En el mundo en que vivimos, buena parte de lo que se nos ofrece es inútil, y a menudo es potencialmente venenoso. Cuando reconocemos la posibilidad de que se nos haga daño, tendemos a cerrarnos a recibir. El mundo no es tan benevolente como habíamos creído, sufrimos un grandes desengaños que nos impiden abrirnos inocentemente y confiar.
A medida que crecemos, experimentamos que incluso nuestros amigos pueden traicionarnos, pueden mentirnos. Experimentamos en nosotros mismos la capacidad de mentir a nuestros amigos, a nuestros maridos, a nuestras esposas, a nuestros profesores, a nuestros gobiernos. Comprobamos que nuestros propios pensamientos pueden engañarnos y torturarnos; no son de fiar. Nuestras emociones pueden estar fuera de control y tampoco podemos confiar en nuestros cuerpos: se tropiezan y caen, enferman, envejecen y mueren.
El mensaje se convierte en “no confíes”, “no te abras”, “abrirse es peligroso, podrías sentirte herido”. Y, junto con esa convicción, se desarrolla una especie de hipervigilancia mental para intentar reunir suficiente información, de modo que si se presenta un momento en el que abrirse resulta seguro, lo reconocemos. La mayor parte de nuestra actividad mental está al servicio de este miedo, y tiene que ver con acumular. Por más acopio que hagamos, siempre habrá más para acumular. Vamos a un profesor tras otro, a un curso tras otro, leemos un libro tras otro, escuchamos una cinta tras otra, en un frenético esfuerzo por acumular la información que creemos necesitar para sentirnos seguros. A lo largo de todo este proceso sentimos un profundo anhelo de seguridad o, como suele decirse, de “volver a casa”, de volver a la inocencia del niño, de entrar en el cielo. Pero a estas alturas nuestra mente ya no es una mente infantil. Nuestra mente, nuestro cuerpo, nuestras emociones han vivido algunas experiencias muy duras.
Puede que en un momento de gracia te abras a tu esposa o esposo, a tu hijo, a tu amante o a tu profesor, pero inmediatamente aparece la inercia de cerrarse, porque la memoria, consciente o inconsciente, te recuerda que si te abres, puedes sentirte herido.

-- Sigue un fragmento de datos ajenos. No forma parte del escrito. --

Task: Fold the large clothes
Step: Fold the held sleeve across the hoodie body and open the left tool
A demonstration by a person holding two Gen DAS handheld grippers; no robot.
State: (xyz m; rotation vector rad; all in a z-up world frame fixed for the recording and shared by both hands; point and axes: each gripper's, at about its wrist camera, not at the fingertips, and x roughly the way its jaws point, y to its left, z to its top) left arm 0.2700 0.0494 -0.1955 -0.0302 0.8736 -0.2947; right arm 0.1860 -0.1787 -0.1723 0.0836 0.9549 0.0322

No pretendo sugerir que intentes abrirte, o que hagas por olvidar el pasado, o que trates de captar. Eso sólo dará lugar a más lucha. Lo que puedes hacer es limitarte a observar cuándo tienes la mente abierta y cuándo tienes una mente cerrada. Puedes observar esos momentos en los que estás abierto a recibir y aquellos en los que rechazas por inercia o hábito. No permitir que esto sea un acto inconsciente porque muchas veces al hacer esto de forma automática perderás la posibilidad de recibir tantas y tantas cosas buenas que nos aporta el momento presente y que son rechazadas dícese por precaución.
La mente se empeña en protegernos y por eso piensa que necesita ACUMULAR MÁS y MÁS INFORMACIONES
La capacidad de recibir es natural. Cuando éramos niños, aceptábamos lo que nos daban. El niño se forma y se desarrolla así de manera natural, a menos que haya algún problema añadido. Para crecer, los organismos deben ser nutridos. Después, a medida que crecemos y nuestras mentes se despliegan, nos damos cuenta de que recibir ciertas cosas nos hace daño: recibir alimento envenenado o en mal estado daña nuestro cuerpo; recibir la falta de amor de una pareja nos destruye emocionalmente; para la mente, recibir una instrucción que enseña a odiar supone un lavado de cerebro. Gradualmente vamos aprendiendo que no es útil recibir todo lo que se nos ofrece. A partir de ahí, nace la sabiduría discriminadora.